Sıkı para politikasının göründüğünden daha sıkı olduğunu dile getiren Akten, şöyle devam etti: “Enflasyonun kısa sürede çözülemeyecek bir konu olduğunu görüyoruz. Kısa vadede memnuniyet yaratmasa da bu sürecin uzun vadede hem biz bankacılar hem müşterilerimiz için olumlu sonuç vereceğine inanıyoruz. Bu süreç kârımızı etkilese de uzun vadeli faydası daha yüksek olacak. Enflasyonda sene sonu tahminleri düşük seyretse de ocak ve şubat aylarında enflasyon biraz daha yüksek olabiliyor. Bizim beklentimiz daha muhafazakâr, sene sonunda enflasyonun yüzde 25 civarında olacağını öngörüyoruz. Faiz tahminimiz yüzde 32. Enflasyonu tetikleyen faktörler arasında sektörlerde yapılan zamlar, kira artışları, eğitim zamları ve geriden gelen etkiler yer alıyor. Faiz alan kesimde mutlaka harcama gerçekleşiyor. Yastık altındaki altının değeri enflasyonun çok üzerinde arttı ve bunun servet etkisi var.” Enflasyonun en önemli kalemlerini gıda, kira ve diğer giderler olarak aktaran Mahmut Akten, “Pazardaki fiyatlar, market fiyatları ve benzeri veriler değerlendirildiğinde, ölçülen enflasyon bu gruplar tarafından tek başına tetiklenmiyor.
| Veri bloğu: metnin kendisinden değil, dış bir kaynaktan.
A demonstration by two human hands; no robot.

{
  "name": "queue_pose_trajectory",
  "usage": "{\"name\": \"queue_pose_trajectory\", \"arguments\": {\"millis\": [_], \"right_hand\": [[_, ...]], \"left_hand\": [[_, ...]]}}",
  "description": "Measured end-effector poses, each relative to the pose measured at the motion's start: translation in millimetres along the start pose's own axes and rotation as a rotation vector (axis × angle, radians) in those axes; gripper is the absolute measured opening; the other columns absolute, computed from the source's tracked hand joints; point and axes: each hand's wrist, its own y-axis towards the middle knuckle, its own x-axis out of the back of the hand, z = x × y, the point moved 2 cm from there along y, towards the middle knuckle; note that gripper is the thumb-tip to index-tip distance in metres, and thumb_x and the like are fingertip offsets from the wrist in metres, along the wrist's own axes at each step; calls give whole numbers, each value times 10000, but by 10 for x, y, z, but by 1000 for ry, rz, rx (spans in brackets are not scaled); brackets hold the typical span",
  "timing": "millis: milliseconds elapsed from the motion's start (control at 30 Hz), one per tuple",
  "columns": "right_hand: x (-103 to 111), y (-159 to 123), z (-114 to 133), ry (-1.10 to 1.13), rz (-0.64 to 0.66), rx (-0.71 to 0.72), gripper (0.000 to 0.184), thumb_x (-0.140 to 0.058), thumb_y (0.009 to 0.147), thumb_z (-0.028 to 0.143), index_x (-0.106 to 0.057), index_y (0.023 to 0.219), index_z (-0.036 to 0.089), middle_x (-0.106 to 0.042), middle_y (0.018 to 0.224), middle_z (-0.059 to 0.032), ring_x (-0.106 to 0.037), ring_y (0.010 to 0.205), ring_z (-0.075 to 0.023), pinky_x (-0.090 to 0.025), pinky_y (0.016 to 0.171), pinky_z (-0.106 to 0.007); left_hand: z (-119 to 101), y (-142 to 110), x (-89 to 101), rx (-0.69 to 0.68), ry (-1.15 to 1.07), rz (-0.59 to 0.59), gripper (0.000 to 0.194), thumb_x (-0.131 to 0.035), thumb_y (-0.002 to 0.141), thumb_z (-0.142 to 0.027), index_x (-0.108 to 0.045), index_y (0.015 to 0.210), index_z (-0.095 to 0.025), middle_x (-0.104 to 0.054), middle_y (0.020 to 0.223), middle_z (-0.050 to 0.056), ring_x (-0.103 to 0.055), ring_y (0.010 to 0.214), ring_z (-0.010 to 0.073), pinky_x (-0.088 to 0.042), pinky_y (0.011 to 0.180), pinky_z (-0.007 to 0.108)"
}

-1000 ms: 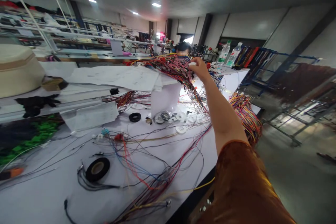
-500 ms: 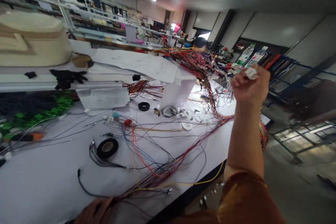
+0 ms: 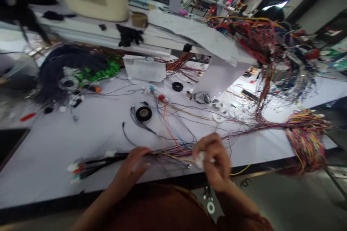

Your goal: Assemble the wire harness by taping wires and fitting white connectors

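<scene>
My left hand (image 3: pixel 133 166) lies over the near side of a wire bundle (image 3: pixel 159 151), its fingers stretched out and the thumb apart. Black sleeved branches (image 3: pixel 104 160) run left from this hand and end in white, orange and teal connectors (image 3: pixel 77 169). My right hand (image 3: pixel 217 160) is closed around a small white connector (image 3: pixel 200 159), slightly blurred, just above the bundle near the front edge. Behind the hands lies a roll of black tape (image 3: pixel 143 114). A red connector (image 3: pixel 161 97) with orange-red wires sits farther back.
A thick pile of coloured wires (image 3: pixel 307 130) hangs over the table's right end. More wires are heaped on the shelf (image 3: pixel 257 39). At the left lie dark cables with green connectors (image 3: pixel 108 69) and an orange-handled tool (image 3: pixel 94 88). A second black roll (image 3: pixel 177 86) lies farther back.
My right hand has come down from the upper right to the bundle, still holding the white connector. My left hand has come into view on the wires. The view has swung right and downward.
</scene>
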Motion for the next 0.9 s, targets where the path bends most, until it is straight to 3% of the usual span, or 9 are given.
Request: {"name": "queue_pose_trajectory", "arguments": {"millis": [100, 167, 233, 367, 533, 667, 767, 833, 900], "right_hand": [[-682, -86, -50, 106, 198, 159, 81, -549, 818, 204, -531, 792, 279, -619, 848, -45, -611, 822, -219, -511, 756, -404], [-1002, -169, -93, 123, 403, 108, 103, -546, 794, 164, -552, 819, 264, -629, 820, -12, -591, 759, -178, -492, 723, -338], [-1134, -248, -138, 149, 511, 6, 82, -545, 817, 181, -583, 832, 252, -631, 795, 3, -577, 728, -155, -472, 698, -296], [-1008, -368, -272, 228, 563, -270, 62, -558, 854, 271, -613, 860, 244, -615, 752, 9, -537, 638, -132, -415, 606, -261], [-713, -515, -470, 308, 565, -465, 118, -570, 866, 350, -596, 810, 249, -539, 649, 18, -440, 529, -125, -326, 513, -262], [-577, -602, -558, 380, 551, -521, 122, -607, 862, 368, -598, 824, 253, -503, 635, 18, -434, 530, -126, -338, 519, -277], [-544, -625, -631, 387, 467, -603, 234, -622, 847, 350, -615, 1076, 302, -495, 642, 33, -437, 517, -126, -335, 484, -259], [-574, -630, -686, 290, 510, -606, 357, -611, 855, 365, -603, 1208, 311, -528, 647, 28, -478, 531, -141, -374, 487, -267], [-627, -631, -736, 152, 593, -558, 333, -594, 869, 383, -647, 1183, 287, -558, 638, 15, -518, 547, -158, -428, 514, -289]], "left_hand": [[-494, 79, 23, 135, -466, 238, 403, -495, 929, -472, -678, 1182, -217, -709, 1170, 94, -653, 1102, 253, -519, 978, 397], [-655, 120, 16, 194, -668, 250, 420, -443, 953, -511, -711, 1010, -192, -728, 1060, 94, -673, 1005, 233, -530, 933, 378], [-660, 121, 14, 207, -753, 203, 445, -430, 964, -520, -693, 871, -173, -726, 983, 91, -666, 937, 207, -524, 901, 346], [-366, 28, 202, 176, -799, -84, 471, -438, 975, -512, -647, 757, -150, -693, 814, 75, -636, 843, 170, -495, 854, 298], [89, -149, 737, 264, -853, -572, 462, -497, 959, -463, -588, 640, -141, -606, 627, 39, -546, 578, 102, -419, 555, 211], [244, -303, 1005, 265, -926, -684, 453, -515, 965, -431, -557, 619, -141, -549, 562, 11, -491, 495, 72, -371, 474, 179], [293, -413, 1116, 303, -956, -821, 474, -491, 980, -438, -539, 610, -145, -543, 545, 5, -471, 457, 62, -348, 429, 165], [312, -454, 1157, 316, -980, -801, 463, -476, 988, -438, -562, 645, -140, -580, 580, 20, -486, 458, 64, -361, 424, 167], [341, -476, 1194, 312, -1024, -765, 463, -453, 998, -445, -581, 679, -134, -601, 608, 31, -488, 449, 64, -365, 415, 171]]}}
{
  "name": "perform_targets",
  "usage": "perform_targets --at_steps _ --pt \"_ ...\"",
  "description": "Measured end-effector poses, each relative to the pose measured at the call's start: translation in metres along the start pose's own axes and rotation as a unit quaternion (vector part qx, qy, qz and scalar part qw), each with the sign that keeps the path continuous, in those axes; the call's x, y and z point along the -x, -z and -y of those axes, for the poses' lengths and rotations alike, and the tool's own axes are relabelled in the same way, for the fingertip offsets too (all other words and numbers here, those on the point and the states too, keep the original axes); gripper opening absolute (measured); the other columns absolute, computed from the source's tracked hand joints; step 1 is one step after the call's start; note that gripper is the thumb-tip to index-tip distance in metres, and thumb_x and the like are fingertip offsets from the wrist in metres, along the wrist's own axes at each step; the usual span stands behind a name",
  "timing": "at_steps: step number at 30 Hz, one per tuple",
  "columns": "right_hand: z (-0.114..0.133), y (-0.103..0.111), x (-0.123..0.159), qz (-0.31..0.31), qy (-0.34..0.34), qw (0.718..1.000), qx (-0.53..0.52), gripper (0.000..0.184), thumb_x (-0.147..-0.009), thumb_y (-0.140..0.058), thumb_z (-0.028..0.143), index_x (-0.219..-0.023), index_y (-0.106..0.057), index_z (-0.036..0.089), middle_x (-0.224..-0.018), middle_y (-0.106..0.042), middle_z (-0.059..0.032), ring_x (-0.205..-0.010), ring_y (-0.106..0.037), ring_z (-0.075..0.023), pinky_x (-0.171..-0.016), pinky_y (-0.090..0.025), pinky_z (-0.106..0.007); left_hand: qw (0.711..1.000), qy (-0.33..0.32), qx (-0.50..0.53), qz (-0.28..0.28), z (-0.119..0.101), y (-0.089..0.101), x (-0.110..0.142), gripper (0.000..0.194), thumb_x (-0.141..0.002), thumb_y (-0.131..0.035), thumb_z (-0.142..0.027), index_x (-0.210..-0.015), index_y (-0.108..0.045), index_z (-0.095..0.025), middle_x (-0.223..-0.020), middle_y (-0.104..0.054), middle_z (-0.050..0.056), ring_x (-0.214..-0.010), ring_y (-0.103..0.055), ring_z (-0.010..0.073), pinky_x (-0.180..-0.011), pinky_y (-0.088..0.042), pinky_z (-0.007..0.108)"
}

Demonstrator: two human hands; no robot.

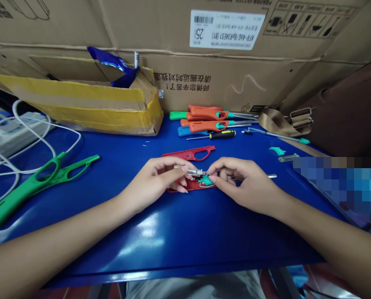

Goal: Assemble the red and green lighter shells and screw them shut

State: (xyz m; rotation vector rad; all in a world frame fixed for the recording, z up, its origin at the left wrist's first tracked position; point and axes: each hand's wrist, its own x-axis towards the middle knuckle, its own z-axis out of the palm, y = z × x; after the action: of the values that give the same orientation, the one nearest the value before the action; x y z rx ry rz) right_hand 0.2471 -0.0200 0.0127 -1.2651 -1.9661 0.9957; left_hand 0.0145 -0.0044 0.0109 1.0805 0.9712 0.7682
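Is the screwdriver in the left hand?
No, the left hand holds a clear plastic piece, while the screwdriver lies on the blue table.

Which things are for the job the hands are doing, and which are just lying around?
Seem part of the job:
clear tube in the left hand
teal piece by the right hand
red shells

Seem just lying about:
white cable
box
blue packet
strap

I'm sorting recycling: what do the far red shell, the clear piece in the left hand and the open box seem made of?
Red shell: probably plastic, slight sheen, moulded finger loop. Clear piece: see-through and glossy, likely plastic, though glass isn't ruled out. Box: brown cardboard, creased, with shiny yellow tape.
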Motion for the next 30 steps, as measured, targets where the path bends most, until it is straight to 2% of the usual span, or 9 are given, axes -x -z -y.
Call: perform_targets --at_steps 6,14,20,30 --pt "0.0011 0.0003 -0.0004 0.001 -0.011 1.000 -0.016 0.011 -0.091 -0.062 0.021 -0.093 -0.071 0.015 -0.060 -0.047 0.0066 -0.052 -0.039 -0.0066 -0.048 -0.032 -0.021 1.000 0.004 -0.023 0.000 -0.0008 0.0004 -0.0001 0.021 -0.081 -0.081 -0.032 -0.095 -0.081 -0.016 -0.083 -0.078 0.004 -0.066 -0.072 0.0118 -0.063 -0.062 0.018" --pt "-0.0026 0.0008 -0.0017 -0.003 0.046 0.999 0.029 0.015 -0.091 -0.062 0.018 -0.095 -0.077 0.017 -0.075 -0.065 -0.0001 -0.058 -0.047 -0.0074 -0.052 -0.038 -0.021 1.000 0.009 -0.029 0.002 -0.0020 -0.0019 -0.0005 0.022 -0.082 -0.081 -0.034 -0.095 -0.081 -0.016 -0.082 -0.077 0.004 -0.066 -0.070 0.0106 -0.064 -0.061 0.018" --pt "-0.0001 0.0020 -0.0020 -0.010 0.037 0.999 0.031 0.014 -0.093 -0.063 0.021 -0.090 -0.076 0.017 -0.076 -0.067 -0.0012 -0.058 -0.049 -0.0082 -0.051 -0.038 -0.022 0.999 0.017 -0.033 -0.023 -0.0025 -0.0034 0.0002 0.024 -0.081 -0.081 -0.034 -0.094 -0.080 -0.015 -0.082 -0.076 0.005 -0.066 -0.070 0.0129 -0.064 -0.061 0.022" --pt "-0.0020 0.0016 -0.0004 0.007 0.075 0.996 0.039 0.014 -0.095 -0.063 0.020 -0.091 -0.076 0.017 -0.074 -0.065 -0.0003 -0.059 -0.049 -0.0077 -0.053 -0.038 -0.021 1.000 0.013 -0.017 -0.013 -0.0034 -0.0042 -0.0008 0.022 -0.080 -0.081 -0.032 -0.092 -0.079 -0.014 -0.077 -0.076 0.003 -0.063 -0.070 0.0108 -0.061 -0.060 0.017"
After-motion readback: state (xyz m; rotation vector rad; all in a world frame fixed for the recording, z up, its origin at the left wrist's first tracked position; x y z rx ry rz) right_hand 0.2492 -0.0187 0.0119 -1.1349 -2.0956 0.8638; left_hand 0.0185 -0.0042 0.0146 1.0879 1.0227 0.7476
Lüks segmentte fiyatlar Avrupa standartlarına yaklaşıyor; talep sınırlı ve arz-talep dengesine bağlı. Serbest piyasa mekanizması gereği, talep varsa üretici fiyatı artırabiliyor. Özellikle düşük gelir gruplarında farklı sepet yapıları nedeniyle, gıda harcamalarının ağırlığının daha fazla olmasıyla, ortalama enflasyon daha yüksek çıkabiliyor” dedi.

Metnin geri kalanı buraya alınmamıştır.